ABOUT THIS TASK
Starting at the line that has "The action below" and stopping after the line that has "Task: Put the", reproduce the listing below exactly; omit everything else.

DATA EXTRACT
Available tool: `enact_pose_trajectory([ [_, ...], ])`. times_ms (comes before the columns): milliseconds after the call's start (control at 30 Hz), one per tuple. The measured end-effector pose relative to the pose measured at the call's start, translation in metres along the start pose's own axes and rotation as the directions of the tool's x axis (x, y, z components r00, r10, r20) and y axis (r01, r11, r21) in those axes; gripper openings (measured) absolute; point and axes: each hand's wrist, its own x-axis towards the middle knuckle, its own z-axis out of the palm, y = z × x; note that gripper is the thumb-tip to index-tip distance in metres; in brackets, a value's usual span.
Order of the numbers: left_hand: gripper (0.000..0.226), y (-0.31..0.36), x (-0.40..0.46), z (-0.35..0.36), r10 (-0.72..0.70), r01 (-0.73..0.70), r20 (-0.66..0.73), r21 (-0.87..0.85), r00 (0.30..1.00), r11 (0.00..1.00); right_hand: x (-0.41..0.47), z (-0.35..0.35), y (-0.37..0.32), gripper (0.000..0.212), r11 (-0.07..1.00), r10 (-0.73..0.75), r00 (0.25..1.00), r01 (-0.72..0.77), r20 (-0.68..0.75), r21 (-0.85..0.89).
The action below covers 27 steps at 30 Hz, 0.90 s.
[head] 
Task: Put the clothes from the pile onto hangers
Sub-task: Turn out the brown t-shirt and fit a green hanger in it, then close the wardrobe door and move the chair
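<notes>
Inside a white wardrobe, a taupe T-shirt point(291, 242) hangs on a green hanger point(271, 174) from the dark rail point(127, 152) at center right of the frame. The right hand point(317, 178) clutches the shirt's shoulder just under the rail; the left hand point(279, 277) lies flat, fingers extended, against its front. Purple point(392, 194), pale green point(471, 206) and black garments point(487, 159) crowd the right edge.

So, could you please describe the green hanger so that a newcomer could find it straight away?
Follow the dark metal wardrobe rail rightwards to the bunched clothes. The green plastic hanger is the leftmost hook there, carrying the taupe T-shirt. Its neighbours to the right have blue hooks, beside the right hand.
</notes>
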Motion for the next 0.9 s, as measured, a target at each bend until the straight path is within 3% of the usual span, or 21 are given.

SOLUTION FOR THIS PROBLEM
The action below covers 27 steps at 30 Hz, 0.90 s.
[head] 
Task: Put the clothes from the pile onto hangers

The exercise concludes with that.